Untuk Matar yang selalu terasa, Gandi yang selalu ikut bersamaku, Silviana yanng menggeliat, Diandra yang misterius, dam Silvika yang berwarna. Maka nama hanya sebagian cara mengenalmu. Dan aku butuh waktu memberimu nama juga mengenalmu.

Untuk tanda baca, kau membingungkan, namun aku refleks, aku bersimpati, aku sempat, karena waktu menyempatkanku.

Untuk teks-teks yang berbahasa, atau hanya diam di tempat menunggu bahasa membahasakannya, rupanya objektifitas itu gagal. Subyektifitas yang majemuk justru membuatnya kaya.

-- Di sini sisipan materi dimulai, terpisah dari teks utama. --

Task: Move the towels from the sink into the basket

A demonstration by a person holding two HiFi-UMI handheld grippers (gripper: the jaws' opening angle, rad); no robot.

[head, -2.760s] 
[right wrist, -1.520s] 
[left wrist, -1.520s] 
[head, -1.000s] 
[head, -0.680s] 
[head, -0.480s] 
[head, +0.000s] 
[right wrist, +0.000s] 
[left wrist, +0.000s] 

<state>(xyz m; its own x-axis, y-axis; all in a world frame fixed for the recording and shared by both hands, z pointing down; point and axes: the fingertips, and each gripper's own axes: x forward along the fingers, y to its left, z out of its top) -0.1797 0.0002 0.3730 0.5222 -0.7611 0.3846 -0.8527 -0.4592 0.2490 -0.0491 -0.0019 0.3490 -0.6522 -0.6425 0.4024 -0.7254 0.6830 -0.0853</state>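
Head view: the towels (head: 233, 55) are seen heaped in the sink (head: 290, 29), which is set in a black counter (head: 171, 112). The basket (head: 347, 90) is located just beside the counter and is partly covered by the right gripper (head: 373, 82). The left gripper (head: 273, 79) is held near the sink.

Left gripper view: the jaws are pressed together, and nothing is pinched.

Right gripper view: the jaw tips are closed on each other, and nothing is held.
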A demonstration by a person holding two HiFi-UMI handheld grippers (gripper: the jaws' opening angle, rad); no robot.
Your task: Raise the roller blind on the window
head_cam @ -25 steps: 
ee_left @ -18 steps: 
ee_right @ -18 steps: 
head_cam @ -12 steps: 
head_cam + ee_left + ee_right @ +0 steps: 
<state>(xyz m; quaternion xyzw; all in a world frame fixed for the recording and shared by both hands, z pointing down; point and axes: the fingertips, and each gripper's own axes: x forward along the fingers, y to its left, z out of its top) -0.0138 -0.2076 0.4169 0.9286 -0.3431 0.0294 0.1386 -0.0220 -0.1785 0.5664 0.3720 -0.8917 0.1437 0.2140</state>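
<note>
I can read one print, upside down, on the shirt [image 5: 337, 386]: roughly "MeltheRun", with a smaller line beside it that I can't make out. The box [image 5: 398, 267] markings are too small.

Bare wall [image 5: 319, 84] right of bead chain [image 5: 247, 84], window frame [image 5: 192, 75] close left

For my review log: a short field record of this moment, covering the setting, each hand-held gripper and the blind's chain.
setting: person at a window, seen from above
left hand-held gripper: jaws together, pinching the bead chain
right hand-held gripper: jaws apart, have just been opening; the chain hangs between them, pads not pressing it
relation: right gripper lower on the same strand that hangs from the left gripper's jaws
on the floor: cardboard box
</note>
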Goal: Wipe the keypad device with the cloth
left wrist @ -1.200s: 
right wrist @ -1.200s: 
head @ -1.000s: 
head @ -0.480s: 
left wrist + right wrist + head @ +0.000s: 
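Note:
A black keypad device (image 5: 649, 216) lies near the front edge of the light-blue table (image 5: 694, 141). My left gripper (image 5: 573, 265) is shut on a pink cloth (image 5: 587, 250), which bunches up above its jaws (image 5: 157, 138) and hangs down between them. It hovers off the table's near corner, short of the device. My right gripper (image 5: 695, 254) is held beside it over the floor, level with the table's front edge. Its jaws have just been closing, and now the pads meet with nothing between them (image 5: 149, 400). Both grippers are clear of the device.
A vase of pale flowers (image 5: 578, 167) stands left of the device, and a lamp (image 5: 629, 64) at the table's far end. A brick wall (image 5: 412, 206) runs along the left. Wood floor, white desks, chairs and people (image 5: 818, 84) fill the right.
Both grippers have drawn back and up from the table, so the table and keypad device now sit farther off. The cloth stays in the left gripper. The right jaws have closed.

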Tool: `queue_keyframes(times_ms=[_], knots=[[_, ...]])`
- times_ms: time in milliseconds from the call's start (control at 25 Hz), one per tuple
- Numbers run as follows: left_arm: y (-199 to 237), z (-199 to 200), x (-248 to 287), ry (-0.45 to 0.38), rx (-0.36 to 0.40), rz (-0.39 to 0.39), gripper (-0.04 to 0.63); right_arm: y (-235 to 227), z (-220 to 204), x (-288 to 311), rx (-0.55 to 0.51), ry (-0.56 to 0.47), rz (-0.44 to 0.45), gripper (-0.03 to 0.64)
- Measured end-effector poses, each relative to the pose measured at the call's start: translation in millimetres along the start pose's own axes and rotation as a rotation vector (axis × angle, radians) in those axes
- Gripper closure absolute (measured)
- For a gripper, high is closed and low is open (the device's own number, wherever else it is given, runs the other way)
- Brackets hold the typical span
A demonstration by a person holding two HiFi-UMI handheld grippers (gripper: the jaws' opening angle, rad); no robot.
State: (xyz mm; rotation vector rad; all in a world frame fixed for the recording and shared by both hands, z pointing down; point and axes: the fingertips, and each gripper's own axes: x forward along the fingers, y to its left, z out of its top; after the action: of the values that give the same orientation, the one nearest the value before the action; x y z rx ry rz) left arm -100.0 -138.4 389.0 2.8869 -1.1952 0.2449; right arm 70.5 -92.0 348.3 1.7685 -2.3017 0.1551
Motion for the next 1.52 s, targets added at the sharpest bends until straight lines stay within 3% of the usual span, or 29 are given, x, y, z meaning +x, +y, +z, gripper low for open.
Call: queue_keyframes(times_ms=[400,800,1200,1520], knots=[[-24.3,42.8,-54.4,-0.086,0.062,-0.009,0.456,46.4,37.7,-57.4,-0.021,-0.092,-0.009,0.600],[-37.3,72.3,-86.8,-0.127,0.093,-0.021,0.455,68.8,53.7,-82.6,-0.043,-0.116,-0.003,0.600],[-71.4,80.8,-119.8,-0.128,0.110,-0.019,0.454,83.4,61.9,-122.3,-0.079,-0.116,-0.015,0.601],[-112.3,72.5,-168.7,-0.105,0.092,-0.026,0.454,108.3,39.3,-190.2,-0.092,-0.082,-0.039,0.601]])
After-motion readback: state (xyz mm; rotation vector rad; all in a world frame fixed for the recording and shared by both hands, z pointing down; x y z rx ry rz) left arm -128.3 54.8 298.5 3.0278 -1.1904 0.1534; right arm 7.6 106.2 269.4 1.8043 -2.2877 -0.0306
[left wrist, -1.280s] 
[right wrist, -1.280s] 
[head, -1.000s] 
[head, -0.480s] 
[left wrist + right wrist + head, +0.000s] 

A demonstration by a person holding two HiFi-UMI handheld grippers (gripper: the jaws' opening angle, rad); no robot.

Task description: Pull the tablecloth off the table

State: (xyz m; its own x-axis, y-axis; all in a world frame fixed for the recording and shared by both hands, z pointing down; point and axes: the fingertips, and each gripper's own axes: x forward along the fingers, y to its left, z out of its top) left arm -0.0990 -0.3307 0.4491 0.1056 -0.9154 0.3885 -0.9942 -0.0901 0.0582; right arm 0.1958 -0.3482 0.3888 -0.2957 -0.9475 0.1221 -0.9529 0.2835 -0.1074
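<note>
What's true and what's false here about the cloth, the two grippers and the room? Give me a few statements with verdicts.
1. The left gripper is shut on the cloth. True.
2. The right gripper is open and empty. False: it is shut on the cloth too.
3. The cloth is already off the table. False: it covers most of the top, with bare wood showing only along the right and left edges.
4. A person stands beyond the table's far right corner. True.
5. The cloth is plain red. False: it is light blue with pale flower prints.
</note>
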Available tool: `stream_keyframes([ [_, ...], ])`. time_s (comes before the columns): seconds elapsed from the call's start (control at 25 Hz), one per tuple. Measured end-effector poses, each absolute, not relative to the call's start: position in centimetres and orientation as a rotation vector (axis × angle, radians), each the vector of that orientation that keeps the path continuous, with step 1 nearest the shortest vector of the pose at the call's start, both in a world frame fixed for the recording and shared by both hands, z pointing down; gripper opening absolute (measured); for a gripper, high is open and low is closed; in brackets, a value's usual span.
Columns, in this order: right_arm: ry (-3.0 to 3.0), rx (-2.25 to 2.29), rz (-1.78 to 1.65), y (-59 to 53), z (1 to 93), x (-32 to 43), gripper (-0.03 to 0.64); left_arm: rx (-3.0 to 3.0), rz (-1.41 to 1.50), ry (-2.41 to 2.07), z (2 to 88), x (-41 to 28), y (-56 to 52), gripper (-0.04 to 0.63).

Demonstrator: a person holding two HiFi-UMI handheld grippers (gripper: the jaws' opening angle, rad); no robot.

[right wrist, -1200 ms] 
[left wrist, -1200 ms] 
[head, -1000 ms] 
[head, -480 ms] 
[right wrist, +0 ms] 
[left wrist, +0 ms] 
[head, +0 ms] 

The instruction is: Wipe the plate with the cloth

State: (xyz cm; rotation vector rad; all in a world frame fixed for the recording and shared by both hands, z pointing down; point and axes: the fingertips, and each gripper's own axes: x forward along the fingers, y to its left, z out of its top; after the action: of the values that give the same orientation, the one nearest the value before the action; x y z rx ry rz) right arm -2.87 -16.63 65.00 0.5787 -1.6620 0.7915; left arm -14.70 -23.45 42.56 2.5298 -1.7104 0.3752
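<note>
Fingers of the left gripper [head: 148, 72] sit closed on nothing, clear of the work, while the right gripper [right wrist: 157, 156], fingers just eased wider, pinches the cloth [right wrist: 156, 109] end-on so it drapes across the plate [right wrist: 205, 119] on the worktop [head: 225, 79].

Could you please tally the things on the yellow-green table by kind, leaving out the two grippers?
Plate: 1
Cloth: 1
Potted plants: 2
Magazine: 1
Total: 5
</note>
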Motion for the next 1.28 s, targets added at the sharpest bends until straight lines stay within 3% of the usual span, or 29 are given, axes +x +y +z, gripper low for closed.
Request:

Untuk mata-mata yang membaca, waktu telah menyempatkanmu, untukku yang menyematkan teks pada hatiku, waktu telah menyempatkanku.

Untuk pertemuan dan perpisahan, waktu telah menyempatkanmu.
Untuk kebearadaan, waktu telah mengadakan.

Hai......untuk yang lupa menoleh sepertiku. Aku mencintaimu, karena Tuhan telah mengizinkanku, dan waktu telah menyempatkanku.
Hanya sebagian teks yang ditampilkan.